For each line below that includes the string "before", show the whole line.

<<<<

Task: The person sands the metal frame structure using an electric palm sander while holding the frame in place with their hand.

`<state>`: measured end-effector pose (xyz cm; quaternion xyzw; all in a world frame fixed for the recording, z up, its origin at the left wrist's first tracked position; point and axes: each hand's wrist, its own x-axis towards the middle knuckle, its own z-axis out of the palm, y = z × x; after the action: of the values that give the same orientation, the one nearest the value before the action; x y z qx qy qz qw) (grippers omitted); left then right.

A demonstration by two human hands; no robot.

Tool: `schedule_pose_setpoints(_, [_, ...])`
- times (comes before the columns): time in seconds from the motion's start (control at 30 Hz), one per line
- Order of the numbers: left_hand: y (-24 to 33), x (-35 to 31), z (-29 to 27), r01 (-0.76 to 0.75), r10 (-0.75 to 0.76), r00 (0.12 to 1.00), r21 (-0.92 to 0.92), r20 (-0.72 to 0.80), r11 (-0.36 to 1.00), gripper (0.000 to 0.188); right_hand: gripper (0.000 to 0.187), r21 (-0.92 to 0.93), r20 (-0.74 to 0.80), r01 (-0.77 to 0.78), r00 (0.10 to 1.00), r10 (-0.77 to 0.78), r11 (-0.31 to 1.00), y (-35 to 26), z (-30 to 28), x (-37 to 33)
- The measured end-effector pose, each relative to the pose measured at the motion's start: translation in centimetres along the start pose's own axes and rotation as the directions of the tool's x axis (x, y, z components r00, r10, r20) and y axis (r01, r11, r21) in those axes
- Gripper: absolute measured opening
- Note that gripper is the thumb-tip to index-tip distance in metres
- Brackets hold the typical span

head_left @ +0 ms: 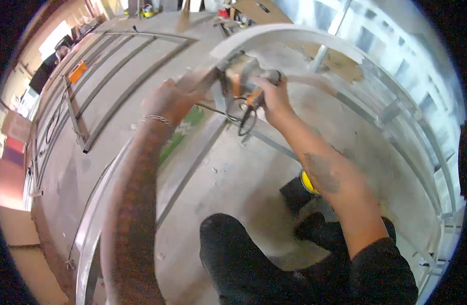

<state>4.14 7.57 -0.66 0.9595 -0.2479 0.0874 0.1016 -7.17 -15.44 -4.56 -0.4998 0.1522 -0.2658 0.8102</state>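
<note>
My right hand (272, 96) is closed round the grip of an orange and grey power tool (239, 76). A dark cord loop (247, 119) hangs beneath it. The tool is blurred, so its exact kind is unclear. It sits against the curved pale metal frame (274, 33) at the far side. To its left, my left hand (167, 104) is closed on a grey bar-like piece (199, 81) that reaches toward the tool. I cannot tell whether this piece belongs to the frame. A bracelet circles my left wrist.
The frame curves round my right side, with a straight metal bar (192, 157) inside it. Another metal frame (126, 71) lies on the floor at left, with an orange piece (78, 72) on it. A yellow round item (308, 182) sits by my foot. Cardboard (264, 11) lies behind.
</note>
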Motion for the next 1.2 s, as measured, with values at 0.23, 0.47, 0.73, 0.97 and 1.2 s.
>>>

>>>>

> **ANSWER BELOW**:
`<state>`: measured end-effector pose (xyz cm; quaternion xyzw; all in a world frame fixed for the recording, z up, its origin at the left wrist's first tracked position; point and axes: each hand's wrist, its own x-axis towards the middle knuckle, its own z-axis out of the palm, y = z × x; after the action: of the values that give the same orientation, the one nearest the value before the action; x y z qx qy qz qw) (grippers omitted); left then right.
- times (comes before the columns): time in seconds from the motion's start (control at 30 Hz), one per line

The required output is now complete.